Работающий на сейфе Сотемского радиоприемник, до этого что-то говоривший, о чем-то певший, какие-то мелодии игравший, но вроде бы и не существовавший, потому что ни слов, ни песен, ни музыки никто не слышал, вдруг сообщил вкрадчиво:
— Девятое место в последнем хит-параде заняла песня группы «Мышьяк» «Воробышек»…
И сразу Санька увидел, что кроме них в кабинете есть радиоприемник.
«Надо же! — удивился он про себя. — Аркаша такой «движок» запустил! Через неделю еще и на первое место поставят».

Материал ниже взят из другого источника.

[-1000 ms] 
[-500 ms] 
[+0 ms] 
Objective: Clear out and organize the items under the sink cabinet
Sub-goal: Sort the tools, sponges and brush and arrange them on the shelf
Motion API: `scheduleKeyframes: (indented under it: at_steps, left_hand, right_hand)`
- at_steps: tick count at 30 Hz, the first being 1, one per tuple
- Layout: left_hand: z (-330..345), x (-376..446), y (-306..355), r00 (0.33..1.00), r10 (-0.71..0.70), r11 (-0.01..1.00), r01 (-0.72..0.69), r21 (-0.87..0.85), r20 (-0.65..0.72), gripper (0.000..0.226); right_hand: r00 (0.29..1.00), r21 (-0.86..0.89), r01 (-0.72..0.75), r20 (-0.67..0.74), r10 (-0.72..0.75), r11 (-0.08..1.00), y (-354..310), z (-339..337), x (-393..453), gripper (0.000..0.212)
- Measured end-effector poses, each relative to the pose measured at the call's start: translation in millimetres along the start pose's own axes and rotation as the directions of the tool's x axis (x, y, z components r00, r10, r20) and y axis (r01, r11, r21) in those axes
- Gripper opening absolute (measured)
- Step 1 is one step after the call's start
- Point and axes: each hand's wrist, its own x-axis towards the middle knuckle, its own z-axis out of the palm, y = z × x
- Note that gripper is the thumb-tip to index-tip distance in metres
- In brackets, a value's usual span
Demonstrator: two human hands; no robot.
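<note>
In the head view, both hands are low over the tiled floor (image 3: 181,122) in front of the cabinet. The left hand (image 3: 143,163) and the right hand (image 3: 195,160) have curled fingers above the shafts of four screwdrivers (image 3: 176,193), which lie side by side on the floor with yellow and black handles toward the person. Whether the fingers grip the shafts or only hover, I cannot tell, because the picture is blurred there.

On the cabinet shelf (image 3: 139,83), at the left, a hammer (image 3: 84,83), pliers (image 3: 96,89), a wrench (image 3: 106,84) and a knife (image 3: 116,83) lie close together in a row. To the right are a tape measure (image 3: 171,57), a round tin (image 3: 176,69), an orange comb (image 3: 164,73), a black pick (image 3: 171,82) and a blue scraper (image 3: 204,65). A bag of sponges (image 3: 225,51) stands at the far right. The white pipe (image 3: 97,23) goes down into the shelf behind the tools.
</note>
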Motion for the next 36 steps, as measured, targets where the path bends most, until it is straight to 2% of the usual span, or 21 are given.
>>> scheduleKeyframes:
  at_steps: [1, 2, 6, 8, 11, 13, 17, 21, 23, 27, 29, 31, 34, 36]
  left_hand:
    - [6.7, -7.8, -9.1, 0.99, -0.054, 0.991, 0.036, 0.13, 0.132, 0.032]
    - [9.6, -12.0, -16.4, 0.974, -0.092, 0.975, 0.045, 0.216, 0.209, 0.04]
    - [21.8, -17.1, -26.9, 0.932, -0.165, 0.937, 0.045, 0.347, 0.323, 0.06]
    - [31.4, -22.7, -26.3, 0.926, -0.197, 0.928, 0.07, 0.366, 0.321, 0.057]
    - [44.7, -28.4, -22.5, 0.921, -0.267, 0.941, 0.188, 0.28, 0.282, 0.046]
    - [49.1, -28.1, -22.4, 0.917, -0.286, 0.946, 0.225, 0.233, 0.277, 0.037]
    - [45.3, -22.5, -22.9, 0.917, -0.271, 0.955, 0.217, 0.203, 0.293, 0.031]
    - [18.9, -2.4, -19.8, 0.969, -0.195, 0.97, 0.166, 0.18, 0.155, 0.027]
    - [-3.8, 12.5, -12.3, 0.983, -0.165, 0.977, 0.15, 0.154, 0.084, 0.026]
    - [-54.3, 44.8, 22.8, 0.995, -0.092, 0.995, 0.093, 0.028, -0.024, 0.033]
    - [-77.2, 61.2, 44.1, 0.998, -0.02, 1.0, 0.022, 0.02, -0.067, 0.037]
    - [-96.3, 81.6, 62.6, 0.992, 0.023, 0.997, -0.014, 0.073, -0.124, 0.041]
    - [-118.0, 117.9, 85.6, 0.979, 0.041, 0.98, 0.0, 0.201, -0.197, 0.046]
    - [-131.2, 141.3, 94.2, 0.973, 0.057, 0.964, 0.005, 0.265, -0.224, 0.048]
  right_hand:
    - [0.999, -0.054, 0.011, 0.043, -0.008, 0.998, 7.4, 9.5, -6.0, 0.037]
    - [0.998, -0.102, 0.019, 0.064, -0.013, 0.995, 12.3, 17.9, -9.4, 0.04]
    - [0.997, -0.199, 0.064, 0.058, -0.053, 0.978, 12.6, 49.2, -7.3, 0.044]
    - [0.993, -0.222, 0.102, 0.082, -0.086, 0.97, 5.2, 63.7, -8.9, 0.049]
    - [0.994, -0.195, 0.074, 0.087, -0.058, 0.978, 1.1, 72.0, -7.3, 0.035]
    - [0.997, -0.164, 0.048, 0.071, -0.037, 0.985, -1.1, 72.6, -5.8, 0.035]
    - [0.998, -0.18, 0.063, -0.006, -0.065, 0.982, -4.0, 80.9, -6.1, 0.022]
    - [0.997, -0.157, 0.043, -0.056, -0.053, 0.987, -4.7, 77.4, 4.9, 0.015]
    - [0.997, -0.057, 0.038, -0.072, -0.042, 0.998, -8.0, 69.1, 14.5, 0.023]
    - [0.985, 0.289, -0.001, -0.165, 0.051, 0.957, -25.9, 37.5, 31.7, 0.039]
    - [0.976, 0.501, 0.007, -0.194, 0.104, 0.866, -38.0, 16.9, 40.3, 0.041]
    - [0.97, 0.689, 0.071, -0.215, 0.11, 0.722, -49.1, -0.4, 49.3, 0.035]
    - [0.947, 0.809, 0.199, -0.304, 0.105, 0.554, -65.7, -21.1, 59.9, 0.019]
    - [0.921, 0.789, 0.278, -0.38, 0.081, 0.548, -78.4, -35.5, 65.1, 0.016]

— Мягкая, лирическая песня, пронизанная нежностью к девушке, на которую никто не обращает внимания, пришлась по душе многим нашим слушателям, — приятным женским голосом сообщало радио. — Обратил на себя внимание и чистый голос певца. За последние годы мы уже так привыкли к хрипотце и мужицкой грубости голосов многих наших «звезд», что прозрачный юношеский тембр Александра Весенина на их фоне приятно порадовал слух…
Сотемский, уперев кулак в левое ухо и занавесив от Саньки чубом бумагу, нещадно скреб по ней гвоздем шариковой ручки. Если ему сунуть за ухо гусиное перо, он бы сразу сошел за летописца. Столько величия и скульптурной монументальности было в его напряженной фигуре. Радио он, скорее всего, не слышал. Во времена летописцев радио не было. В эту минуту Сотемский здорово оправдывал свое старомодное имя Мефодий.
А Саньке стало так грустно, что он даже сел. Если бы не голос дикторши, он бы рассказал Сотемскому, как его опоила снотворным Венера, как почти расколола, не найдя на груди какую-то татуировку, хотя начальник колонии вообще ничего не говорил о татуировках на теле Грузевича, рассказал бы о шустром Аркаше, о том, как из немых делаются поп-идолы. Он бы еще о многом рассказал, но плотный чуб Сотемского все раскачивался и раскачивался, и показалось, что Санька в кабинете сидит вообще один.
— «Вор-робышек! Вор-робышек! Не на-адо уходить», — незнакомым голосом запело радио.
Наверное, самое странное на нашей планете — это видеть себя со стороны, например по телевизору, и слышать себя со стороны, например по радио. Происходит отделение человека от человека. Ты и здесь, в комнате, и там, в телевизоре или радиоприемнике. А кто из вас настоящий, сам не знаешь. То ли не верить, что ты — там, то ли тому, что ты — тут.
Санька не поверил, что поет все-таки он. Голос был действительно приятным, грустным, но все-таки не его голосом. Оператор на пульте перестарался, чрезмерно очистив его. А может, сделай Санька погромче радио — и все бы изменилось, но ноги не хотели поднимать его.